If our first childlike belief is that innocent people don't deserve bad things, our second is that our suffering will render us good. The hard truth, I learned slowly, is that your hurting me doesn't make me the good guy.
I've come to believe that rigid fascination with the moral stance of innocence sets us up for prolonged suffering, for passivity, for a heartbreaking expectation that the world can be tidily divided into good people and bad people. We argue that someone—not us—should pay, as if innocence lost were wealth stolen. Often we are angry more at bystanders than we are at the injurers themselves, so powerful (and not necessarily wrong) an idea it is that innocence should be protected. Of course, the bystanders then protest their innocence. Such passivity, while tempting, leaves us all stuck; no one picks up the bill. Thinking morally, are we not all charged with repairing and restoring our disordered universes, including the messes left by others?
Obsession
At times the loss of my marriage felt hard and final, like a death.

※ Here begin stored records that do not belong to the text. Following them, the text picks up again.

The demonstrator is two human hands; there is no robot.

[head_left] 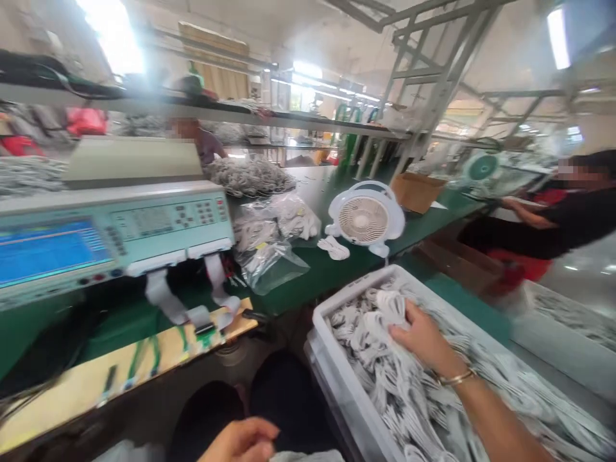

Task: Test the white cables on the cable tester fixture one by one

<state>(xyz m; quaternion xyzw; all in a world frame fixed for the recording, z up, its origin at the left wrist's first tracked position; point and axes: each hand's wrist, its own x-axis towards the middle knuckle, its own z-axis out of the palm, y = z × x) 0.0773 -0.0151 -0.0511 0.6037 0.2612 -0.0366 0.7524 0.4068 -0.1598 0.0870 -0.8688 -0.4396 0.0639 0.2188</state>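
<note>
My right hand (421, 337), with a bracelet at the wrist, reaches into a white plastic bin (356, 282). Thumb and fingers close around a bundled white cable (391, 307) at the top of the pile. Many similar grey-white coiled cables (385, 372) fill the bin beneath it. Low in the view, near my lap, my left hand (243, 441) is partly cut off by the frame edge. Its fingers are loosely bent, with the thumb apart and nothing visible between them. A grey-white item (305, 456) lies just beside it, mostly out of frame.
On the green bench (289, 292) stand a tester with a screen (115, 237), bagged cables (274, 237), a white fan (363, 218) and a cardboard box (418, 191). A wooden board (158, 359) carries connectors at the front edge. A co-worker (572, 205) sits at right.
</note>
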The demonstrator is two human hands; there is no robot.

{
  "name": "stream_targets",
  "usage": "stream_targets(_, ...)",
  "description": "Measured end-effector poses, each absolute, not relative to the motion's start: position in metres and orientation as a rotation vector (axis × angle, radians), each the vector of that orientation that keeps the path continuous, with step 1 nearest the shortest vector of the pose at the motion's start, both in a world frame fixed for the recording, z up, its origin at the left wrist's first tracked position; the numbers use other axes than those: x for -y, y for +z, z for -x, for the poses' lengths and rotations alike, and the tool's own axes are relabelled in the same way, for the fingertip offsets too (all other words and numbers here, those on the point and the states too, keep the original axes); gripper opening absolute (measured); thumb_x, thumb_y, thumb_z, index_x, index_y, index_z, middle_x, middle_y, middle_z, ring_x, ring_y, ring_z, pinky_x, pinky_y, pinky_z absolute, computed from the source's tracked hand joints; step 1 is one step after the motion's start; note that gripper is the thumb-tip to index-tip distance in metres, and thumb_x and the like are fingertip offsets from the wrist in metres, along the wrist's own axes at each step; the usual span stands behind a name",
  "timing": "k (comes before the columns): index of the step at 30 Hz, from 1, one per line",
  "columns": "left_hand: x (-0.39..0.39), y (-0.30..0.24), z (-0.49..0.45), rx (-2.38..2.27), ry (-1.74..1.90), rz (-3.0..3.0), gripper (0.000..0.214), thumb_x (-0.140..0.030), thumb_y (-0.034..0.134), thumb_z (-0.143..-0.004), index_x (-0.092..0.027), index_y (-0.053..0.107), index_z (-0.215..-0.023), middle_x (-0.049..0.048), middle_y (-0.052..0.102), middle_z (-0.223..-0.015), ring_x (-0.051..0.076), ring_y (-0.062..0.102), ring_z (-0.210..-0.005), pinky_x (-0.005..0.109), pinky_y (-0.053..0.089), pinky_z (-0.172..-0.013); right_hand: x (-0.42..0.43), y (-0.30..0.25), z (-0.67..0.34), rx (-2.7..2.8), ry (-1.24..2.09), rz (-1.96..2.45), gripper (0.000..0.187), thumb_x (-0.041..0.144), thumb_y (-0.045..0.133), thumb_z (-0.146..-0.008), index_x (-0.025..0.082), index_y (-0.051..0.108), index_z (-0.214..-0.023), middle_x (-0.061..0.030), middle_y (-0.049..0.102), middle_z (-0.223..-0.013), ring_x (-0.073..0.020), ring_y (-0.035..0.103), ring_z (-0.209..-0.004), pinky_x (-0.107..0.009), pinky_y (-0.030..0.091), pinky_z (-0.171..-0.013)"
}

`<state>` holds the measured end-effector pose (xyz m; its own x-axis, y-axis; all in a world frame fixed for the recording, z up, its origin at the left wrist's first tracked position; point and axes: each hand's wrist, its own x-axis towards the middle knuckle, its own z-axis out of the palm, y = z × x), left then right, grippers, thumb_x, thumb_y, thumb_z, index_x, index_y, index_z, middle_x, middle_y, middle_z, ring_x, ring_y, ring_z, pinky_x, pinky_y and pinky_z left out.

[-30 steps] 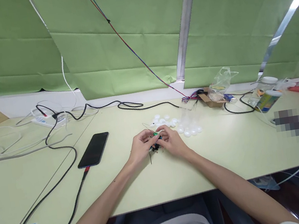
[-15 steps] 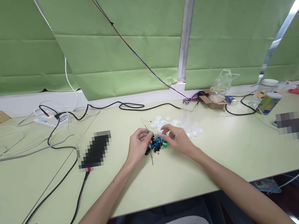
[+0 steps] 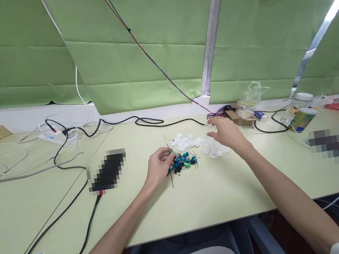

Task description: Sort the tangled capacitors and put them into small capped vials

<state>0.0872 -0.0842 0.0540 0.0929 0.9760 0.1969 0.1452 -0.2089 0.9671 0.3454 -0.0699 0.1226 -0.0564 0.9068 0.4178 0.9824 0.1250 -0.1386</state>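
The left hand (image 3: 158, 167) is being held curled at the middle of the surface, thumb and forefinger seemingly pinched on a green part (image 3: 171, 152) at the left end of a heap of small electronic parts (image 3: 183, 161); the right hand (image 3: 228, 134) is being stretched out, fingers loose and gripping nothing, toward the far edge, past the white caps (image 3: 187, 141) and over the clear tubes (image 3: 208, 138); whether a tube is being touched cannot be told. The step is being judged as a picking-over of the parts, one at a time; a light, narrow pinch on a single tube is being called for, so that the caps are not being scattered. The heap is being spread with its long axis along the near edge; the wire legs are pointing many ways, one long leg (image 3: 171, 179) toward the near edge.
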Motion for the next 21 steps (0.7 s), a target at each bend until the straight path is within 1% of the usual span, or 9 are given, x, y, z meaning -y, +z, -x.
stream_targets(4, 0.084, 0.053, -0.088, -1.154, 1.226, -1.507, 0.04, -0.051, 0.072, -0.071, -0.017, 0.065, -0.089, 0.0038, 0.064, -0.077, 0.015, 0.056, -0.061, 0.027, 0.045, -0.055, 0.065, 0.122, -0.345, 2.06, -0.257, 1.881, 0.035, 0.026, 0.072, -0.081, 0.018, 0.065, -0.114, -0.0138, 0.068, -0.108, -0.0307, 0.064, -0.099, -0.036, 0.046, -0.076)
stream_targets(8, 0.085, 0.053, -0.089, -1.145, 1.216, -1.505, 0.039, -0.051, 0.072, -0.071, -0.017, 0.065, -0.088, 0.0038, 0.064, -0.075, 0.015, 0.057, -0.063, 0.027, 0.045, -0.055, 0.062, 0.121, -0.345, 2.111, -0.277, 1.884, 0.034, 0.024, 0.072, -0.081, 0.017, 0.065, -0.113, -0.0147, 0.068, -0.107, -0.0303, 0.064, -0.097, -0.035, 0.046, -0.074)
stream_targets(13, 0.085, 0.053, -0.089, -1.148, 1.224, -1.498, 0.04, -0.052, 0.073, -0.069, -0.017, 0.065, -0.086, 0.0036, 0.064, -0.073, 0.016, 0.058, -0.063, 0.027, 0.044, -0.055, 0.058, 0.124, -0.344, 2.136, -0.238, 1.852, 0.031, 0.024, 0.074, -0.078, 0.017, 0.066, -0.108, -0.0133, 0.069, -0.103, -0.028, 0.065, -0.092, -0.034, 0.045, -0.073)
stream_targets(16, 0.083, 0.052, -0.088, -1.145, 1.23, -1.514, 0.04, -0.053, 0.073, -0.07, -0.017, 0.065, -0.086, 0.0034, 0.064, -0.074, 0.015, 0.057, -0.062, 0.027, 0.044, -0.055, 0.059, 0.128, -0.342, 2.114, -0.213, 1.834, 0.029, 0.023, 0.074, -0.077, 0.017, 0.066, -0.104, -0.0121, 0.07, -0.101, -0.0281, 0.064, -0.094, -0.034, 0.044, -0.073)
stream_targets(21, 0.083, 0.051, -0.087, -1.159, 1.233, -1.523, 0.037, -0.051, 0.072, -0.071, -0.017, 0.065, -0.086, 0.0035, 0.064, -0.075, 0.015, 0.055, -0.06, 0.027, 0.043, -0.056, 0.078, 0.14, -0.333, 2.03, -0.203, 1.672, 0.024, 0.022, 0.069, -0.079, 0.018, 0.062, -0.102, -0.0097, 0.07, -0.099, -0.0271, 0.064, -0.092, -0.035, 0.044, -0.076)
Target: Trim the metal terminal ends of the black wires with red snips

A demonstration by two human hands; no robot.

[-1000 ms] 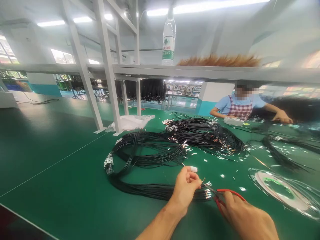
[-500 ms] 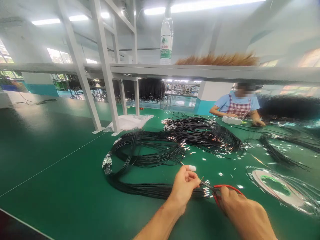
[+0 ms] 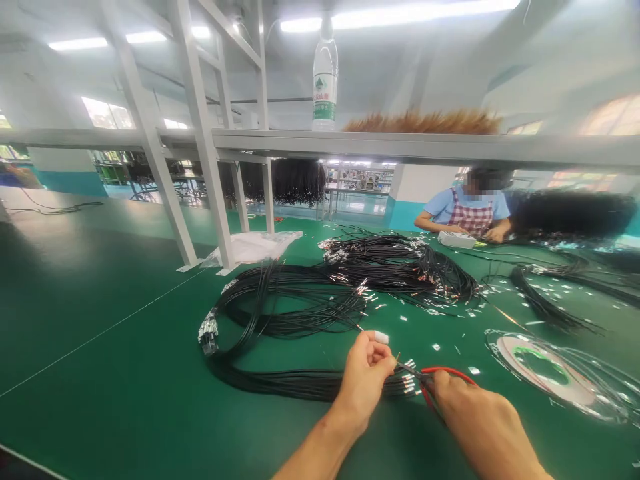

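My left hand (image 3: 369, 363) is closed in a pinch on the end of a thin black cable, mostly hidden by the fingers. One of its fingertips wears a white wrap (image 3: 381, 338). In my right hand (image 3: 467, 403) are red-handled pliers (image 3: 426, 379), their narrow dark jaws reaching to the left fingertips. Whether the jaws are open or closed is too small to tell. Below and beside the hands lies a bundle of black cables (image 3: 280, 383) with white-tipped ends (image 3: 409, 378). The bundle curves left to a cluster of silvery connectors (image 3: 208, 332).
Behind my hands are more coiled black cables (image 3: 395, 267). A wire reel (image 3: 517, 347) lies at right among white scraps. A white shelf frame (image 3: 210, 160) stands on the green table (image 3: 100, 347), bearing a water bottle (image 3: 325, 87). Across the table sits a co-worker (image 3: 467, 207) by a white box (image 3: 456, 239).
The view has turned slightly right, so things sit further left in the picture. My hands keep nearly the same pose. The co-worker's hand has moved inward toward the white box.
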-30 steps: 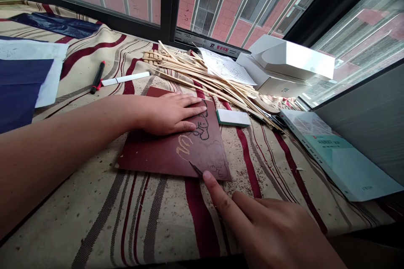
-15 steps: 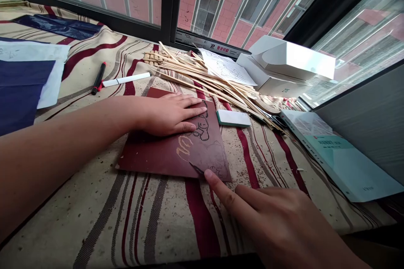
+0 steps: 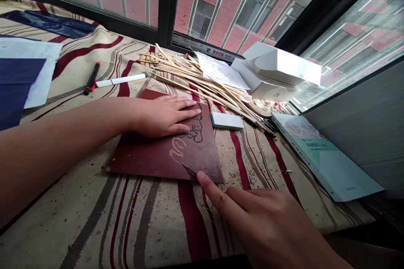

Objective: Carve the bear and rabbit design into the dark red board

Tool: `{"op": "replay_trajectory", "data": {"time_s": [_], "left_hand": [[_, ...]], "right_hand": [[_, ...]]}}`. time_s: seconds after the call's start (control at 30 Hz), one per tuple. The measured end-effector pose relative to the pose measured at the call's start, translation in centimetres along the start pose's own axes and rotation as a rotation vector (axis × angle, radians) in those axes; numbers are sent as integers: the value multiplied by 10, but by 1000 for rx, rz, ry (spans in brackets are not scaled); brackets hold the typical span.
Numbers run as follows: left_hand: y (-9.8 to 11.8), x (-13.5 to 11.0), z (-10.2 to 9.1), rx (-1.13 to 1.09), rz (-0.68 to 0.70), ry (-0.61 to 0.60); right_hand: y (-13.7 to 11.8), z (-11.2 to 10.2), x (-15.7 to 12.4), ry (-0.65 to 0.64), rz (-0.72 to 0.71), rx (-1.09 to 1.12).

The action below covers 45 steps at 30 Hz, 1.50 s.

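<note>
Head view shifted slightly left. Dark red carving block [image 3: 148,155], pale cut lines showing; left hand [image 3: 160,117] lying flat on it, fingers open; right fingers [image 3: 206,185] pinching small blade [image 3: 189,170].

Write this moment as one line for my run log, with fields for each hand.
left hand: pressing flat on dark red carved block | right hand: index finger at block's near edge, beside dark tool tip
</note>
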State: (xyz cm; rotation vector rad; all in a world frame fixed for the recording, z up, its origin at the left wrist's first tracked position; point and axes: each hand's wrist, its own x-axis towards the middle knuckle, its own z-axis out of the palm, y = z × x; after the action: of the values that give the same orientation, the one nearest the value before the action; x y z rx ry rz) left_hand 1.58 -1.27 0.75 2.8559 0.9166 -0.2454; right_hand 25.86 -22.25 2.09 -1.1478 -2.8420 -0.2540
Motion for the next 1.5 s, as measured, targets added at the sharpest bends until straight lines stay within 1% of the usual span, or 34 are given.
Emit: {"op": "replay_trajectory", "data": {"time_s": [0.13, 0.27, 0.37, 0.5, 0.73, 0.93, 1.1, 1.27, 1.4, 1.5], "left_hand": [[-2, -1, 2, -17, 6, 16], [-1, -2, 0, -14, -9, -1], [0, -1, 0, -30, -7, -2], [-1, 0, 1, -25, -1, -2], [-3, 1, 2, -42, -4, 8], [-1, 0, 0, -50, -4, 8], [1, -1, -1, -38, -14, -1], [-2, 0, 1, -30, -8, 19], [-3, 0, 2, -7, -1, 12], [-2, 0, 2, -7, -5, 10]], "right_hand": [[4, -1, 5, -18, -4, 45], [12, 0, 9, 18, -10, 103], [15, 1, 10, 18, -19, 121], [8, 4, 5, -4, -23, 65], [-8, 9, -9, 6, 0, -52], [-12, 11, -6, 38, 5, -79], [-16, 10, -4, 37, 1, -88], [-18, 9, -1, 48, 15, -104], [-18, 8, -2, 35, -6, -117], [-19, 8, -4, 40, 13, -115]]}}
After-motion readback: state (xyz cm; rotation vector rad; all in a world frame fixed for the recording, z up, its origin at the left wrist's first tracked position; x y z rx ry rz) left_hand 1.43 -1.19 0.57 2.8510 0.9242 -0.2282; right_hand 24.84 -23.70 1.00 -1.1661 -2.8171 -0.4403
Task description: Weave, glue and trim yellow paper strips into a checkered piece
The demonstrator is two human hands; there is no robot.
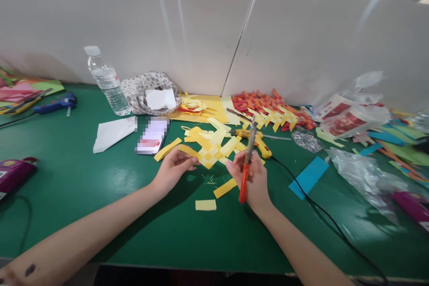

I thought I knew about death. My mother had died just weeks before my husband's sudden leaving, and the two losses were sometimes joined into one great numbing cosmic whack, while at other times they shaped themselves into two sharply contrasting experiences. At 77, my mother died too young, but her dying was saturated with profound meaning. On the other hand, I couldn't begin to comprehend the loss of my marriage. Nothing made sense to me.